Work instruction: Would you find each line in the entries below with the string "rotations" and copy it?

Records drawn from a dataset

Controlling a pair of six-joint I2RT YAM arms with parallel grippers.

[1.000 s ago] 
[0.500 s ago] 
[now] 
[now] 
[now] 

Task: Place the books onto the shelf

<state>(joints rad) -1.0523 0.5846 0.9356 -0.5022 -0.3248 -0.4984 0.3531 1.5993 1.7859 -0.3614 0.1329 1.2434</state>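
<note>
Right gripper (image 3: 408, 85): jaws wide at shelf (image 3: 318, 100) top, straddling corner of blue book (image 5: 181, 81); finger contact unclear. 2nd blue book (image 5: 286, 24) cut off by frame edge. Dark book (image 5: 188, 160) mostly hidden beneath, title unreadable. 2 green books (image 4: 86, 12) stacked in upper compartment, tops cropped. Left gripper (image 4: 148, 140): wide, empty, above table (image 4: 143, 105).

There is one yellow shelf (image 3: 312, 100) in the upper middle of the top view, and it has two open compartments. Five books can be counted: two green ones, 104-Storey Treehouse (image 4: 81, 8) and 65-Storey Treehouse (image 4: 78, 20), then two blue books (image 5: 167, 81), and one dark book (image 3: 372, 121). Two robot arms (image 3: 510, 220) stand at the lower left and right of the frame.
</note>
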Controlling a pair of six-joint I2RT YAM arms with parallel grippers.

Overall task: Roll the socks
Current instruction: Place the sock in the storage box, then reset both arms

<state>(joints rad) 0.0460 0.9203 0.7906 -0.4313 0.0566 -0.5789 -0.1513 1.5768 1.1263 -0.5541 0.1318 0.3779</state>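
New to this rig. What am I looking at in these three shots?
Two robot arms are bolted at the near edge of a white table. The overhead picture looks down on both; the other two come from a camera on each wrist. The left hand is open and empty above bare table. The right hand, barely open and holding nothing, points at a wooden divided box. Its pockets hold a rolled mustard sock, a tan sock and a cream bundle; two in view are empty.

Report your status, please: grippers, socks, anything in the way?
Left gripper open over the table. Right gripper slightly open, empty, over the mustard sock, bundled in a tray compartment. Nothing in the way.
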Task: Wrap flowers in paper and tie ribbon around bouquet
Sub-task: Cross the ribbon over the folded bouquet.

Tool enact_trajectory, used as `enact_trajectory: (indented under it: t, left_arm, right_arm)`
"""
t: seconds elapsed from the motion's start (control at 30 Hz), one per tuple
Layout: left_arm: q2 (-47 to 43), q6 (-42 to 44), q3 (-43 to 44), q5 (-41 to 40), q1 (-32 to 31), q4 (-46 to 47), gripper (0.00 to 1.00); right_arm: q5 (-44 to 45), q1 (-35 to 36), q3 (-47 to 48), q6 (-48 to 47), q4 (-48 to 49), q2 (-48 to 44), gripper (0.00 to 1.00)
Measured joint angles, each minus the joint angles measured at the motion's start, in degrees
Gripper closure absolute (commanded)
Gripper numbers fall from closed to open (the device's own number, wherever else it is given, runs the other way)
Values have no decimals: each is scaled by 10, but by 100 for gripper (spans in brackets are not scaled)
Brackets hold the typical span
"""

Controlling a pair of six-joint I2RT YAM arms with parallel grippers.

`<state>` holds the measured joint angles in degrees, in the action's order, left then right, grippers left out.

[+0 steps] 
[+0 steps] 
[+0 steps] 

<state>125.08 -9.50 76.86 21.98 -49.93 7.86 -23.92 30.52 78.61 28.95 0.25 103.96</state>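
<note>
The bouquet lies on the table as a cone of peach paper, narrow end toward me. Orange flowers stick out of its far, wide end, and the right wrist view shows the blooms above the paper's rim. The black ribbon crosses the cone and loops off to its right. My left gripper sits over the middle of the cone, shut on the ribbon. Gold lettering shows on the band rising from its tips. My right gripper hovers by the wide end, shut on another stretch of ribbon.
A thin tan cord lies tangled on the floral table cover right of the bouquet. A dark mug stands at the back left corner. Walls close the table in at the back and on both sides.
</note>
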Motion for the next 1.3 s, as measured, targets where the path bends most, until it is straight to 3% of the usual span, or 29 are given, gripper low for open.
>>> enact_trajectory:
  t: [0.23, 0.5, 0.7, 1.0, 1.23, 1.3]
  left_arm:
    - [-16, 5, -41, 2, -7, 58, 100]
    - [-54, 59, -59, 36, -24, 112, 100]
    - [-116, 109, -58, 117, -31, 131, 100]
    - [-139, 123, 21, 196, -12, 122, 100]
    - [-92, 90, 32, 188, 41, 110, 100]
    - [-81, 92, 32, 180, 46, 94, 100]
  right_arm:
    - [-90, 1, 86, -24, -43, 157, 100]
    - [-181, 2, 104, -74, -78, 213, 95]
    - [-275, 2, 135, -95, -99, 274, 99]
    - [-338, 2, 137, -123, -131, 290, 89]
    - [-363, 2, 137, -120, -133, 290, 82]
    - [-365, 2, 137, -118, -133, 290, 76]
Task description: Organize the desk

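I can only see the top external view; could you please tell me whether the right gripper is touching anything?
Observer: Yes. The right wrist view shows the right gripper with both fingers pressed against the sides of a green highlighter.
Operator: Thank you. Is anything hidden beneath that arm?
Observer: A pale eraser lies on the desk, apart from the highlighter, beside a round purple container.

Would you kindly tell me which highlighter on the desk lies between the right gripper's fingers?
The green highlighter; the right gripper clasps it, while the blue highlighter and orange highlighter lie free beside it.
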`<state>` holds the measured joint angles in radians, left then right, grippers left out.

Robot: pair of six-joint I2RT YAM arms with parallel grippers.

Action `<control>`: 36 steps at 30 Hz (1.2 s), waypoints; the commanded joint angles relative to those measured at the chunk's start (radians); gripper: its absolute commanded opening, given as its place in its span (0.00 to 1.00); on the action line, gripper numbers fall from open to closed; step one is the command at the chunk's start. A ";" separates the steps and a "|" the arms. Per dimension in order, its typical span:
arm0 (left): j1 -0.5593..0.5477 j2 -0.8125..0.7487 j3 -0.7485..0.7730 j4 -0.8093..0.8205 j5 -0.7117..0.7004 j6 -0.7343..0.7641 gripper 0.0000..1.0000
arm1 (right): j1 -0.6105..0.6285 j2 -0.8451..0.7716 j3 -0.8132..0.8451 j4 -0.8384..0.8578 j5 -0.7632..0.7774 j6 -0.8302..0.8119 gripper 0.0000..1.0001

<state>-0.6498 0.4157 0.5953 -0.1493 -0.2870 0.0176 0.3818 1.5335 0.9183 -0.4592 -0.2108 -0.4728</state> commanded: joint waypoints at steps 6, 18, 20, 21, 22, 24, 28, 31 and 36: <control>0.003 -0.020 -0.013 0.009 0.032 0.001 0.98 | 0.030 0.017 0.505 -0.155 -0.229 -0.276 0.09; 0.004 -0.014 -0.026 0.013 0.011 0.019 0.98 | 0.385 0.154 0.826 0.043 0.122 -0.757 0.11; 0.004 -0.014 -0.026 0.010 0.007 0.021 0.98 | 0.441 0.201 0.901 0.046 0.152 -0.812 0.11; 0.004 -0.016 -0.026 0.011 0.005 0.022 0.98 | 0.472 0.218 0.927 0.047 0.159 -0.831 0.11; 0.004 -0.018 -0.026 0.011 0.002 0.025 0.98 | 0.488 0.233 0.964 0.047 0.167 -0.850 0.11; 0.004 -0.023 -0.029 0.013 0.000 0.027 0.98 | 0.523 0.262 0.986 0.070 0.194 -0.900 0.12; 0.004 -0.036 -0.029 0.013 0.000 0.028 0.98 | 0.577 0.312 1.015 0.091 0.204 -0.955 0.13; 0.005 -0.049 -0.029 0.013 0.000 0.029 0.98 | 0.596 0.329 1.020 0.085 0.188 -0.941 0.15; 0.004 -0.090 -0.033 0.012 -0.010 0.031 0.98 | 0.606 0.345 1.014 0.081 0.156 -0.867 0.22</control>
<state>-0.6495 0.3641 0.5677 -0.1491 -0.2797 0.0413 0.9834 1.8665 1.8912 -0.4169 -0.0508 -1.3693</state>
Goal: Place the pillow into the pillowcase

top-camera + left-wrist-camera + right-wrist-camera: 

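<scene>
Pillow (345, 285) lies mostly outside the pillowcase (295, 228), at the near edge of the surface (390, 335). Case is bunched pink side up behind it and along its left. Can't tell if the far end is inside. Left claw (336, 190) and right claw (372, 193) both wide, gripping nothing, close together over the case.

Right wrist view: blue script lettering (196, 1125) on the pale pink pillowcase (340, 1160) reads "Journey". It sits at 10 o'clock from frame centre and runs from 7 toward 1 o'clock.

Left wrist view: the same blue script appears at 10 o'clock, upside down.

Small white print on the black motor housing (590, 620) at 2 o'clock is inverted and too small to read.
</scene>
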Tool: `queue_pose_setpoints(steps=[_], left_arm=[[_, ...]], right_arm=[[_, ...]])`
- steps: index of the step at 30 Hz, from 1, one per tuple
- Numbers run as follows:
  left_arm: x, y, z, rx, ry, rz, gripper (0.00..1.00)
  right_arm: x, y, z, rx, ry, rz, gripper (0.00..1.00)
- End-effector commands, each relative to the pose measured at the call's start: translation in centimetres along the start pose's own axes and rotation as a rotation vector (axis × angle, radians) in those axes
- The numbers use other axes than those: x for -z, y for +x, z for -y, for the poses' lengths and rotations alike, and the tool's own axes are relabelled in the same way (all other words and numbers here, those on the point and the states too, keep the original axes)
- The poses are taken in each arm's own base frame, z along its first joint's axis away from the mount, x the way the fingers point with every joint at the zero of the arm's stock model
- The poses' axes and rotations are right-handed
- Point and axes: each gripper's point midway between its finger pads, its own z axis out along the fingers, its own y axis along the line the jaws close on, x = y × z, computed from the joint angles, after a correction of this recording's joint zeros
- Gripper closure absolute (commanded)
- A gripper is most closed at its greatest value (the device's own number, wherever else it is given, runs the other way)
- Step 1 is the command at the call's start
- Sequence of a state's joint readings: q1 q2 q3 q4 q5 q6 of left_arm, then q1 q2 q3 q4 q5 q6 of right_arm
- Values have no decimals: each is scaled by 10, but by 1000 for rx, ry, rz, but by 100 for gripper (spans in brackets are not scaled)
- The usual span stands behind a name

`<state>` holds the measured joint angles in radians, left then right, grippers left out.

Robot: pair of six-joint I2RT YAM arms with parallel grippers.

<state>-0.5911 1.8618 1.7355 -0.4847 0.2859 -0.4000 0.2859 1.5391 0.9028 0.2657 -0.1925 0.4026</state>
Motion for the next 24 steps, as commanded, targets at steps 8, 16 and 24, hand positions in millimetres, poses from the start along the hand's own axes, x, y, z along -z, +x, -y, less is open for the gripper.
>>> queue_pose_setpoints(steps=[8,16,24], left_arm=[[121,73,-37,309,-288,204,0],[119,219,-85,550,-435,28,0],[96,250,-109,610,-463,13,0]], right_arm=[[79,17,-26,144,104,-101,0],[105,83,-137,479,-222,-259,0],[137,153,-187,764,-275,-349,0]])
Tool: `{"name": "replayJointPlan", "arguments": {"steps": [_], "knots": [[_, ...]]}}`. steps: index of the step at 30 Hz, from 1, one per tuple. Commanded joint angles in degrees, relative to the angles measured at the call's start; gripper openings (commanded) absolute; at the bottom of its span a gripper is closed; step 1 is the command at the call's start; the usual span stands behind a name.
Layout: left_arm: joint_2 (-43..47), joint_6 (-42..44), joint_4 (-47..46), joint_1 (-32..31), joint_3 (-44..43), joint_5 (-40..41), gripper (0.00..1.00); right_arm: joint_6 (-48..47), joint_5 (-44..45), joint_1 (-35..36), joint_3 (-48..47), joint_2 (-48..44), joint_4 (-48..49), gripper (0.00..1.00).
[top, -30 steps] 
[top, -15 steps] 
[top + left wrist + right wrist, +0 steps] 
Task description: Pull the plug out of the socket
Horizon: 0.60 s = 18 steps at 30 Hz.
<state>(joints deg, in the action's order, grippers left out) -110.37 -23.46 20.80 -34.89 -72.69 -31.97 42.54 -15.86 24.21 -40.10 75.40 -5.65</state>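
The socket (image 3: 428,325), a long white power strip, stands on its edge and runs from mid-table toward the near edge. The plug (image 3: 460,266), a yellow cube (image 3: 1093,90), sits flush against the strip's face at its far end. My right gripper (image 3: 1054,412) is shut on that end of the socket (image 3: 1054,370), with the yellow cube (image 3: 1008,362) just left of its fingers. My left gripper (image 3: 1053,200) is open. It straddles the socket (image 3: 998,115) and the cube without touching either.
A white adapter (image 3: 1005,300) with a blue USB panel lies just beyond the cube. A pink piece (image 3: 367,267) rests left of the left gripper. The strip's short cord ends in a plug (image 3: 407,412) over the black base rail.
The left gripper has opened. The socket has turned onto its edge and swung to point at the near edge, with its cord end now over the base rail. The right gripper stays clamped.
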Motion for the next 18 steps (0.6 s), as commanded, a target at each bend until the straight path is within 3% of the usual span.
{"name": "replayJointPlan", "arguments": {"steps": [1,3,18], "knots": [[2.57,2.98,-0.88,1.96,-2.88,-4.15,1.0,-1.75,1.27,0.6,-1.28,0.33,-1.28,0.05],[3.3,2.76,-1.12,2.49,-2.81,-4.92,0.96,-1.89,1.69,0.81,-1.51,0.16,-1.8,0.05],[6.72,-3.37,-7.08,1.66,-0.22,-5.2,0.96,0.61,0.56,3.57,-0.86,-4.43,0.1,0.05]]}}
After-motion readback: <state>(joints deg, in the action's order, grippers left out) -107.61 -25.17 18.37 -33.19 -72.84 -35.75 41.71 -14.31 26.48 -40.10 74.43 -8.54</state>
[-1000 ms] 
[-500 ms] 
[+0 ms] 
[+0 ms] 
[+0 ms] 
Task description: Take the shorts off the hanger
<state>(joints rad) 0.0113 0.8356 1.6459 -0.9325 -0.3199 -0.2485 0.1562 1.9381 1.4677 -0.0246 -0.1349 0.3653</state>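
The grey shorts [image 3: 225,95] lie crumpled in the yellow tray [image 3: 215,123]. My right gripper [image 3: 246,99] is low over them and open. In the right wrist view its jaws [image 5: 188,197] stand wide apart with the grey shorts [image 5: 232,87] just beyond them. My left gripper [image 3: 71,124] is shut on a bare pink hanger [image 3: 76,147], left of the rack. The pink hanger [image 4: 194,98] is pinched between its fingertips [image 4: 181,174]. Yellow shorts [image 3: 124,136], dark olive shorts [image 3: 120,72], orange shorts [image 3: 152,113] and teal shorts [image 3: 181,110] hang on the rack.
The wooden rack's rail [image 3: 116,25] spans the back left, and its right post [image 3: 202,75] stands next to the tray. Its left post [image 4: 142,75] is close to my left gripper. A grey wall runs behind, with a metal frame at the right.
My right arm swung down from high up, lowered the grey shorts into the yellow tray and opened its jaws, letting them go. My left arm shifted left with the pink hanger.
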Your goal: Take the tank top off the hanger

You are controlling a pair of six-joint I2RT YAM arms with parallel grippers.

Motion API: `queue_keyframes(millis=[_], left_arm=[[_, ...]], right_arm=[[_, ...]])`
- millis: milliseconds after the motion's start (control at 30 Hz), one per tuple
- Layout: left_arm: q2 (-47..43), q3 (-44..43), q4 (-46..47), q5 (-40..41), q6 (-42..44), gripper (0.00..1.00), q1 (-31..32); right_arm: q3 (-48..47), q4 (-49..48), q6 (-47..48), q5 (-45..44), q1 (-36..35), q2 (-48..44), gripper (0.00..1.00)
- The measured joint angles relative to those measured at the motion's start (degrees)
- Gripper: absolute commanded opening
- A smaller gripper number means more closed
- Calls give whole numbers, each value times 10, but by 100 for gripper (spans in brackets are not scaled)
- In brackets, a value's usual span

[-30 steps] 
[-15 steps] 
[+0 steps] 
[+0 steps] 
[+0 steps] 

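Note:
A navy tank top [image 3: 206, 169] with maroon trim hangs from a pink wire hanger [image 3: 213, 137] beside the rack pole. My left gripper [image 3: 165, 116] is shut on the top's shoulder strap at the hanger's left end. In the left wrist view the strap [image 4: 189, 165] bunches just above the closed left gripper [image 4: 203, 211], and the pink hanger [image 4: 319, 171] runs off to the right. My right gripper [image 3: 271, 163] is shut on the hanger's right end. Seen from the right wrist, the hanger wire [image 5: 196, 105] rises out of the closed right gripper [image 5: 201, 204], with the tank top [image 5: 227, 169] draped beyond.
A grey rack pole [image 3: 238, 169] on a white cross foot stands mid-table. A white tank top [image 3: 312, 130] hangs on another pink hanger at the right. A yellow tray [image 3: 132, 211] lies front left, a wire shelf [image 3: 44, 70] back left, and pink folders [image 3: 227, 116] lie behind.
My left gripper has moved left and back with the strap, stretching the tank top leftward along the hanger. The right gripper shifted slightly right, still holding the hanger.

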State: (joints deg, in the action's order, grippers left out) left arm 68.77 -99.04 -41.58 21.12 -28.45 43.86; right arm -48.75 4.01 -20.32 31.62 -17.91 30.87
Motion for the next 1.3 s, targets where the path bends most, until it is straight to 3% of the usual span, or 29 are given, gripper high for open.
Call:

Written solution:
- The numbers use other axes than those: x for -z, y for +x, z for -y, for the poses' lengths and rotations alike, and the tool's own axes are relabelled in the same way (all other words and numbers here, those on the point and the states too, keep the original axes)
- The poses' axes and rotations are right-handed

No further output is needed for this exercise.